◆ **Problem statement**
Omit every picture and return the rest of the data unaltered.

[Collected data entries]

__________

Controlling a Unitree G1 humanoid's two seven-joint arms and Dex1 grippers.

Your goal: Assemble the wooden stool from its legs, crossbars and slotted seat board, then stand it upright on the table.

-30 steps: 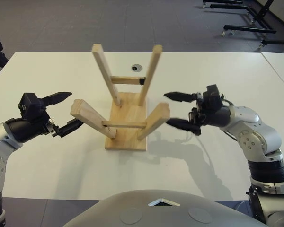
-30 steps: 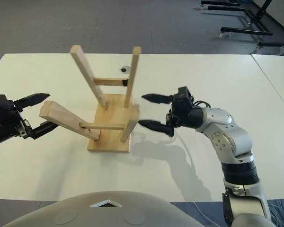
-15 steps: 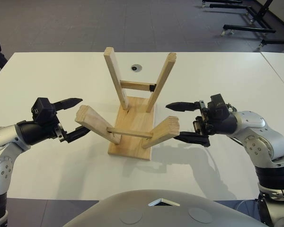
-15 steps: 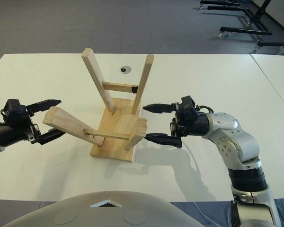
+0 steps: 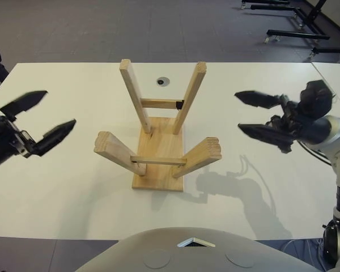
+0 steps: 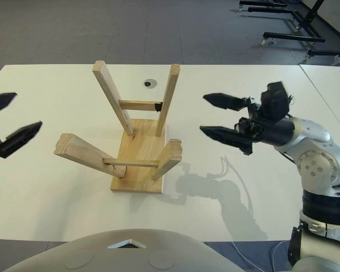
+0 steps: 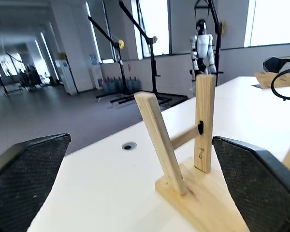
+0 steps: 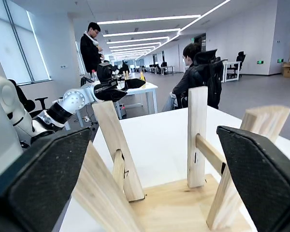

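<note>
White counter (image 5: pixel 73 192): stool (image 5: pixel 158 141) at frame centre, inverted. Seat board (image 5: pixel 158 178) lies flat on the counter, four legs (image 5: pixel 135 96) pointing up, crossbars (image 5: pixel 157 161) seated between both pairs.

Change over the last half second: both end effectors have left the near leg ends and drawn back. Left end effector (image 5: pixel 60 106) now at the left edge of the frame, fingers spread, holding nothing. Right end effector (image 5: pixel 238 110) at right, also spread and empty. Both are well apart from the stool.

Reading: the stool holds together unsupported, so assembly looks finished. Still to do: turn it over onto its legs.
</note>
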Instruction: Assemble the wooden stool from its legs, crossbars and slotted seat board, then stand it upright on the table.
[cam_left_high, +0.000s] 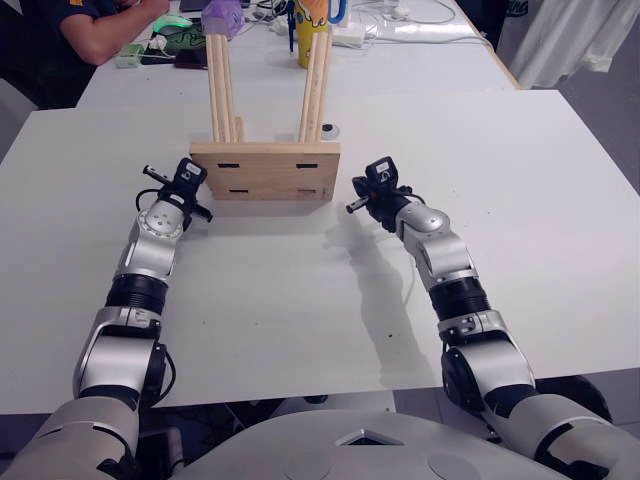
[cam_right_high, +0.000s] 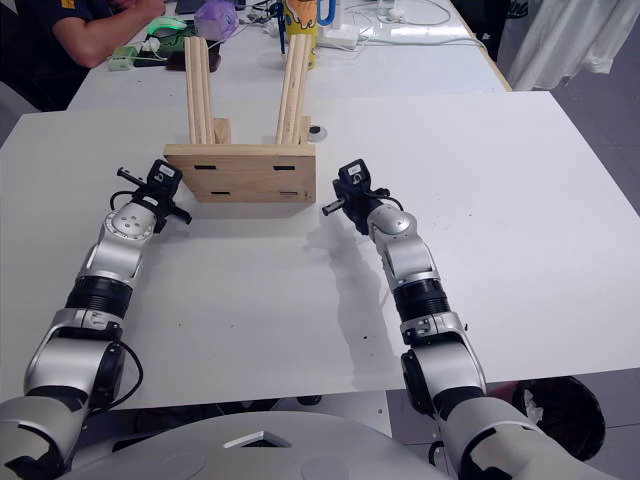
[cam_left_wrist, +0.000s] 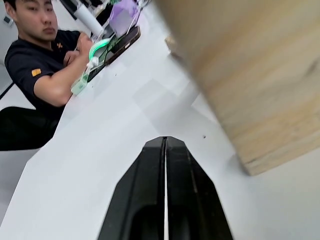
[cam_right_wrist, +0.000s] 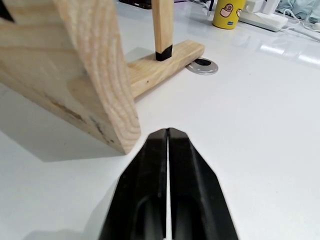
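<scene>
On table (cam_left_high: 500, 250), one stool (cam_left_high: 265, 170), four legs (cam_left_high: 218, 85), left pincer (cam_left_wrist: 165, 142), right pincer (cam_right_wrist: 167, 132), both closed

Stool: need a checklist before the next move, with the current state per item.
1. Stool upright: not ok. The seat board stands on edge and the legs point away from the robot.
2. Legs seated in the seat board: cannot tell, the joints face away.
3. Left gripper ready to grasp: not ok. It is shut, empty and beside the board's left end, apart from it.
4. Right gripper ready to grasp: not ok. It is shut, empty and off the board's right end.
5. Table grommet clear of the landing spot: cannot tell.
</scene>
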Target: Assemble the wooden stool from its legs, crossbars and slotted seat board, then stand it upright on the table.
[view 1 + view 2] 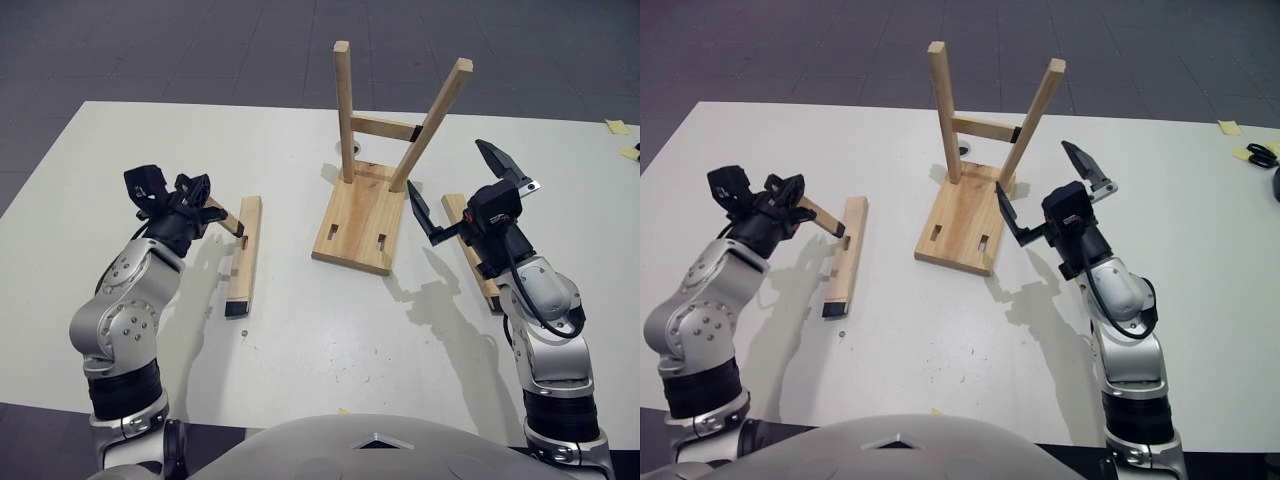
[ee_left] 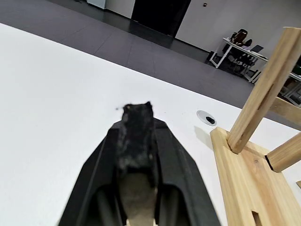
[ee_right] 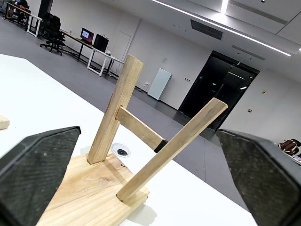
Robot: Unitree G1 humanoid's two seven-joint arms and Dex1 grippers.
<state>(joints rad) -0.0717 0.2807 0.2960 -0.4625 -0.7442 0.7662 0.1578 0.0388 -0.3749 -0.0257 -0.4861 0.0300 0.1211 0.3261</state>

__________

◆ **Reply to the exercise**
Controlling a Unitree G1 humanoid's two seven-joint arms and Dex1 grippers.

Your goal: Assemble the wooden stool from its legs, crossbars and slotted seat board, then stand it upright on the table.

-30 steps: 
-30 steps: 
-15 steps: 
-15 steps: 
+0 steps: 
+0 steps: 
+0 steps: 
+0 steps: 

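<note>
White counter (image 5: pixel 73 192): stool (image 5: pixel 158 141) at frame centre, inverted. Seat board (image 5: pixel 158 178) lies flat on the counter, four legs (image 5: pixel 135 96) pointing up, crossbars (image 5: pixel 157 161) seated between both pairs.

Change over the last half second: both end effectors have left the near leg ends and drawn back. Left end effector (image 5: pixel 60 106) now at the left edge of the frame, fingers spread, holding nothing. Right end effector (image 5: pixel 238 110) at right, also spread and empty. Both are well apart from the stool.

Reading: the stool holds together unsupported, so assembly looks finished. Still to do: turn it over onto its legs.
</note>
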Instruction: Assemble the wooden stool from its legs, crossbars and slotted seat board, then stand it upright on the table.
[cam_left_high, +0.000s] 
[cam_right_high, +0.000s] 
[cam_left_wrist, +0.000s] 
[cam_right_wrist, +0.000s] 
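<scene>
On table (cam_left_high: 500, 250), one stool (cam_left_high: 265, 170), four legs (cam_left_high: 218, 85), left pincer (cam_left_wrist: 165, 142), right pincer (cam_right_wrist: 167, 132), both closed

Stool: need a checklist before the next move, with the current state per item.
1. Stool upright: not ok. The seat board stands on edge and the legs point away from the robot.
2. Legs seated in the seat board: cannot tell, the joints face away.
3. Left gripper ready to grasp: not ok. It is shut, empty and beside the board's left end, apart from it.
4. Right gripper ready to grasp: not ok. It is shut, empty and off the board's right end.
5. Table grommet clear of the landing spot: cannot tell.
</scene>
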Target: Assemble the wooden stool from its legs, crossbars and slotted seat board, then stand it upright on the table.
[view 1 + view 2] 
[ee_left] 
[ee_right] 
Robot: Unitree G1 humanoid's two seven-joint arms and Dex1 grippers.
<state>(joints rad) -0.0717 0.2807 0.2960 -0.4625 -0.7442 0.7662 0.1578 0.0388 -0.3749 -0.0257 -0.4861 0.0300 0.1211 0.3261</state>

The work is done, and the output is complete.